--- START ---
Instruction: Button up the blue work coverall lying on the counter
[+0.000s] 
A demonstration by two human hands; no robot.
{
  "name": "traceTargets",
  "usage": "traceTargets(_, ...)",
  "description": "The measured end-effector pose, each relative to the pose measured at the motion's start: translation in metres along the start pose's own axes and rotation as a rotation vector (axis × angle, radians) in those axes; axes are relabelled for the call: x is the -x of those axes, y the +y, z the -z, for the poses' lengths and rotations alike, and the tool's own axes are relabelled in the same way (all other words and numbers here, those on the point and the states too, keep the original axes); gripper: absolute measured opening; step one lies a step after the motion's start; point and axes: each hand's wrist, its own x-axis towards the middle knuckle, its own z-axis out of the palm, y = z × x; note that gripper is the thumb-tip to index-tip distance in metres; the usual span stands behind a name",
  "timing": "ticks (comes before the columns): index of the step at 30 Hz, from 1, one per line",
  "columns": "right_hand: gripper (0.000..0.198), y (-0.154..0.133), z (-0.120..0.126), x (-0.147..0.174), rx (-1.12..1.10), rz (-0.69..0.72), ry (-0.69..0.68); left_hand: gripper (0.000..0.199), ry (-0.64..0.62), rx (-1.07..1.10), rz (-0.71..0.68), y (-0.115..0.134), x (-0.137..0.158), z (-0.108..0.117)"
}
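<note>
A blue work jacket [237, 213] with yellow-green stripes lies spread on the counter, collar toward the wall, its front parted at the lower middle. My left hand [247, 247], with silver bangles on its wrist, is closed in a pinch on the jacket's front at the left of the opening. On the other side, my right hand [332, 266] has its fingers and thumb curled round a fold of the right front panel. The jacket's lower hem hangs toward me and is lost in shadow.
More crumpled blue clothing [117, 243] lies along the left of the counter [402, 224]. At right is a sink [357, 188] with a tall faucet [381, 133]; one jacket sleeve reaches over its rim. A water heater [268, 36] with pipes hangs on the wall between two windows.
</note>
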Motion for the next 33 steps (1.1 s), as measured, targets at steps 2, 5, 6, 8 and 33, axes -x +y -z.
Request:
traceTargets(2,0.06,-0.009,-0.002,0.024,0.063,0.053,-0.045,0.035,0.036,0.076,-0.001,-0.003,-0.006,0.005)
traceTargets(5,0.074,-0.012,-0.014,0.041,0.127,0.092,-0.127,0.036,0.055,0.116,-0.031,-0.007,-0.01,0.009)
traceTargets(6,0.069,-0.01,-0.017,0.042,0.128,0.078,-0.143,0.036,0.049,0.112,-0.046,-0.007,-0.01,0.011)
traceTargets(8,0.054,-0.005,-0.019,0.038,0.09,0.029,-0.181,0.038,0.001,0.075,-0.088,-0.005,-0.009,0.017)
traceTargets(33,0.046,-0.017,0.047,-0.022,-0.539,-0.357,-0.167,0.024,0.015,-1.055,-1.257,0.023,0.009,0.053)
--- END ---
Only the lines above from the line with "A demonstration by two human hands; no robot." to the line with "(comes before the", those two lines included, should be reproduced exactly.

A demonstration by two human hands; no robot.
{
  "name": "traceTargets",
  "usage": "traceTargets(_, ...)",
  "description": "The measured end-effector pose, each relative to the pose measured at the motion's start: translation in metres along the start pose's own axes and rotation as a rotation vector (axis × angle, radians) in those axes; axes are relabelled for the call: x is the -x of those axes, y the +y, z the -z, for the poses' lengths and rotations alike, and the tool's own axes are relabelled in the same way (all other words and numbers here, those on the point and the states too, keep the original axes); gripper: absolute measured opening; step one lies a step after the motion's start; point and axes: each hand's wrist, its own x-axis towards the middle knuckle, its own z-axis out of the palm, y = z × x; note that gripper is the thumb-tip to index-tip distance in metres; the usual span stands behind a name",
  "timing": "ticks (comes before the columns): index of the step at 30 Hz, from 1, one per line",

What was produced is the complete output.